May we at least find some noble glory in a defeat, if defeat it is to be. We have been here before, of course, heading to a final day points-down and thus overwhelming underdogs, relying on the failure of others.
I’ve mentioned 1995 enough before now – and how painfully correct I was in suggesting last week that Berbatov could be reprising the Andy Cole Upton Park role, in light of his dismal Sunderland display – but there have been others in living memory. Such as 1980, when 14/1 would have seemed ridiculously short odds, so vast was the task. That day we had to go to a tough Leeds whilst Liverpool played host to supine Aston Villa, and the afternoon descended into aggro-strewn mayhem.
The flash-in-the-pan Avi Cohen is completely forgotten these days, except by us wincing Reds.

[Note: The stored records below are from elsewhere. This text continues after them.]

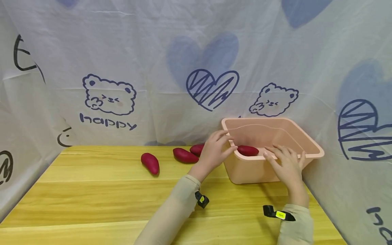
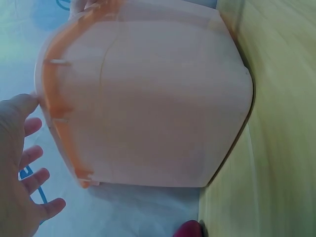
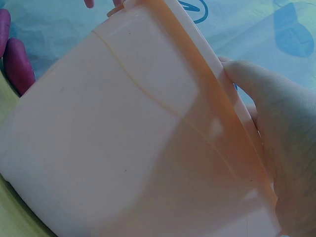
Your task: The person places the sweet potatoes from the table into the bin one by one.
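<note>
Fingers loosely spread, my left grip (image 1: 214, 151) rests at the left rim of the tub (image 1: 254, 172), thumb touching the edge and nothing pinched. My right grip (image 1: 288, 166) lies over the front rim, relaxed rather than clenched, with its fingertips toward the inside; neither holds a sweet potato. The tub stands upright near the far right corner of the bench (image 1: 92, 190). Inside, by its left end, lies an inner sweet potato (image 1: 248, 150); the front wall hides part of the floor, so I cannot tell whether others are there. Outside, left of the tub along the far edge, are a plump sweet potato (image 1: 184, 155) and, just beside it, a half-hidden sweet potato (image 1: 197, 149), partly behind my left hand. Farther left, a lone sweet potato (image 1: 150, 164) lies a little in from that edge. Behind everything hangs a printed cloth (image 1: 153, 51).

I take the work to be gathering sweet potatoes into the tub, and the step in hand to be steadying it. The next move, I judge, calls for freeing my left grip and reaching along the far edge.
</note>
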A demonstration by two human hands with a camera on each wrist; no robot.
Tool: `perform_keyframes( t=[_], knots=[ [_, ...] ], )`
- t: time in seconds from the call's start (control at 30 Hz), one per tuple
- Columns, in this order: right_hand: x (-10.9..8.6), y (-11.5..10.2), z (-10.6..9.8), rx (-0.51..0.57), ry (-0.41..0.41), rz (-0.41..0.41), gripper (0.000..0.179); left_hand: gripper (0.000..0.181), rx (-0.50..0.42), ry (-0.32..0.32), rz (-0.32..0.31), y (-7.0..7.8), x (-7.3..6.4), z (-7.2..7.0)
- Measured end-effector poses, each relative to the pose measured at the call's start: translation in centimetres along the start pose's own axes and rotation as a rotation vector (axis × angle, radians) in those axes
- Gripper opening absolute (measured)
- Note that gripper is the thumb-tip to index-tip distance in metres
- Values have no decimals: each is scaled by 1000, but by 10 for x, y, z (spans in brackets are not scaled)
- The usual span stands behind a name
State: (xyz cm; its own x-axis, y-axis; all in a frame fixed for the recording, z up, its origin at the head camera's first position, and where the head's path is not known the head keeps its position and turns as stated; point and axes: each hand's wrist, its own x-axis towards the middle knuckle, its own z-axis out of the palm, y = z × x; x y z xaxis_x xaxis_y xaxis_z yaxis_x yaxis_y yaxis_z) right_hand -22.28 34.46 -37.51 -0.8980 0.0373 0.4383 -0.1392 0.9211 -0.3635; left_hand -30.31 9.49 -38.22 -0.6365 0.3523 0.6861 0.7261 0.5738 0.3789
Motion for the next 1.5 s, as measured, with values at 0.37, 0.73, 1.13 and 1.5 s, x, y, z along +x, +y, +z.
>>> perform_keyframes(
  t=[0.37, 0.73, 1.13, 1.5],
  knots=[
    [-1, 3, 0, -14, -3, 11, 53, 43, 107, -59, -103, -13, -20, -1],
    [0, 3, 1, -18, 0, 2, 52, 47, 153, -135, -227, -30, -39, 3],
    [1, 1, -1, -10, 3, 0, 52, 49, 144, -144, -363, -68, -56, -5],
    [0, 1, 1, -13, 10, -1, 52, 51, 122, -188, -478, -98, -73, -15]
  ],
)
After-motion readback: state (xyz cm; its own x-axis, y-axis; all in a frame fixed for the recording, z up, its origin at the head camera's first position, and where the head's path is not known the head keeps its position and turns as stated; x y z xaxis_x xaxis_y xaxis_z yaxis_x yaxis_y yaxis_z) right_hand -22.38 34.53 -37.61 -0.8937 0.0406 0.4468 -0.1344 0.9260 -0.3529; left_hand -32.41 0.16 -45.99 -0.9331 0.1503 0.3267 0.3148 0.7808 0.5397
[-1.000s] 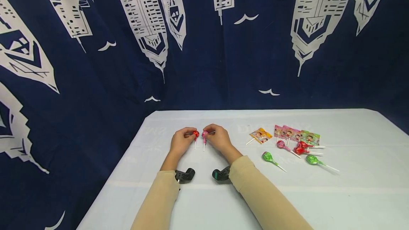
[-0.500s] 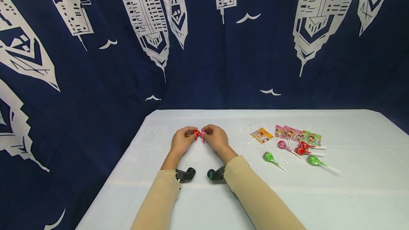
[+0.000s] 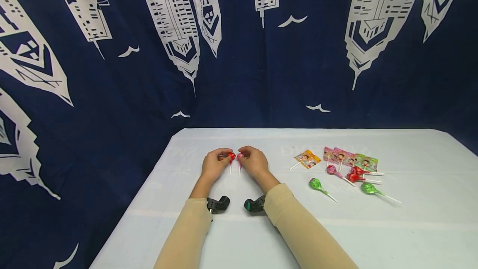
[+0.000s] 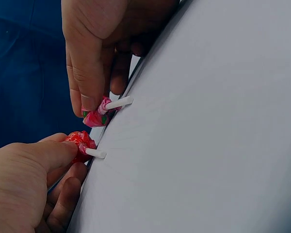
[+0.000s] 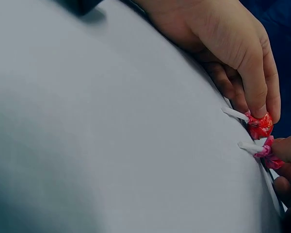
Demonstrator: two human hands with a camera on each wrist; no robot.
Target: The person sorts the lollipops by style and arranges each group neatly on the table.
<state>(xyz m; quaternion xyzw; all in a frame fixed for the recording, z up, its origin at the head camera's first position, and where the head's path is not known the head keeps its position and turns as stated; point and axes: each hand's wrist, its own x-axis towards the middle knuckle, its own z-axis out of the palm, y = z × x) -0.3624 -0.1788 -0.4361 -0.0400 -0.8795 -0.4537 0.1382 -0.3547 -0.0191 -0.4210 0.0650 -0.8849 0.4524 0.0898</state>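
Observation:
My left hand (image 3: 214,164) pinches a red-wrapped lollipop (image 4: 81,141) by its round head between thumb and fingers. Beside it, my right hand (image 3: 255,162) pinches a pink-wrapped lollipop (image 5: 267,154) with a bit of green on its wrapper, also at the head. Both white sticks point toward me, side by side, close over the white table (image 3: 239,235). A narrow gap shows between the two heads in the head view. In the left wrist view the thumb covers part of the red head.
Right of the hands lie an orange flat-wrapped lollipop (image 3: 308,159), pink flat-wrapped ones (image 3: 343,157) and a green flat one (image 3: 366,162). Nearer are a pink lollipop (image 3: 331,169), red ones (image 3: 354,175) and two green ones (image 3: 315,184). A dark blue printed curtain (image 3: 239,86) hangs behind.
My right hand has brought the pink lollipop left, up close to the red one, then drawn it slightly back. The left hand keeps its pinch; the whole view has shifted a little.

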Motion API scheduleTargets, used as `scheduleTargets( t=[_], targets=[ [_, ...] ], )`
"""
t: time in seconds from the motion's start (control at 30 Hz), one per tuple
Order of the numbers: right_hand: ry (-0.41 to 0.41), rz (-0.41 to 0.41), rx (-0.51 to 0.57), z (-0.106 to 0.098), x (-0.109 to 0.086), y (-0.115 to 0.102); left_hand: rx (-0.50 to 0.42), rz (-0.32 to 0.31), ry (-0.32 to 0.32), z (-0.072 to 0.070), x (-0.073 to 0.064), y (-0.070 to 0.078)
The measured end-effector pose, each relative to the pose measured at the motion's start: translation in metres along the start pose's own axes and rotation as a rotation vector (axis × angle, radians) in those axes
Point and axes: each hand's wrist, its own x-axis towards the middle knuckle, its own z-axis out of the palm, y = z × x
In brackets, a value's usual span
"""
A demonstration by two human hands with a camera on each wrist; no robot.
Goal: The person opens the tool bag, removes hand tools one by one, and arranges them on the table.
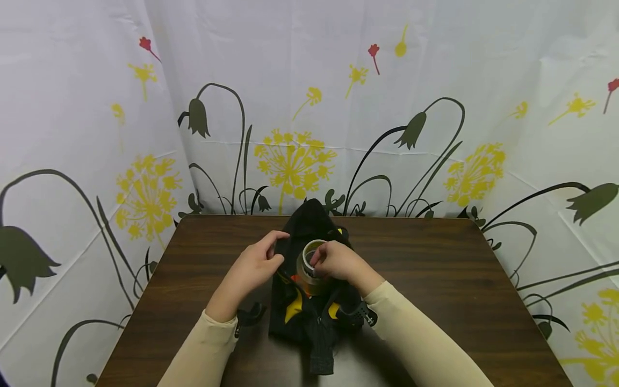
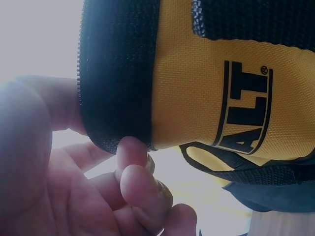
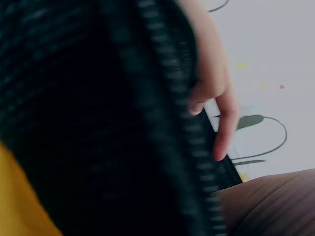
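A black and yellow tool bag stands on the table, its yellow side printed with black "ALT" letters in the left wrist view. My left hand grips the bag's rim at its left edge, fingertips right at the black band. A roll of tape shows in the bag's mouth. With bent fingers dipping into its core, my right hand holds the roll at its upper rim. The black zipper edge fills much of the right wrist view and hides the right fingers.
A dark wood-grain table carries the bag. Black webbing hangs from its near side. Behind and at both sides hangs a white curtain with flower prints. Both sleeves cross the table's near part.
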Motion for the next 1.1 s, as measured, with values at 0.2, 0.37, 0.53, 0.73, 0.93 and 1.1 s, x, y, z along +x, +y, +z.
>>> scheduleTargets(
  t=[0.2, 0.37, 0.53, 0.73, 0.93, 1.1],
  targets=[
    [0.044, -0.01, -0.189, 0.004, 0.004, -0.002, -0.006, -0.001, -0.005, -0.001, 0.0, -0.001],
    [0.065, -0.012, -0.24, 0.006, 0.006, 0.001, -0.012, 0.005, -0.006, -0.001, 0.0, -0.003],
    [0.097, -0.028, -0.244, 0.003, 0.002, -0.002, -0.035, 0.012, -0.01, -0.001, 0.0, -0.002],
    [0.162, -0.079, -0.253, -0.002, -0.008, -0.012, -0.054, 0.008, -0.018, 0.001, 0.0, -0.002],
    [0.208, -0.145, -0.173, -0.008, -0.022, -0.023, -0.082, 0.015, -0.022, 0.002, 0.001, -0.004],
    [0.287, -0.293, -0.14, -0.02, -0.038, -0.026, -0.127, 0.048, -0.043, 0.005, 0.003, -0.01]
  ],
)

Then there was 1968, which saw us horrendously lose at home to Sunderland as neighbours City won a seven-goal thriller at Newcastle, though at least we had the best possible consolation still to come at Wembley later in May. And seeing as I’m ladling on the miserable echoes here, let’s not forget Stoke’s past form in similar circumstances, when they came to Old Trafford midweek at the height of the 1976 climax and beat us 1-0 to all but hand Liverpool the title.
So: statistical probability, thebookies, common sense, the form book, and the Hand of History are all ranged squarely against us.
“My right flank is crumbling. My left is outnumbered. The situation may seem hopeless. Excellent: we attack at dawn,” as the Marshall Ferdinand Foch once put it when in a similar spot in 1916. May Sunday at least go with a bang and not a whimper.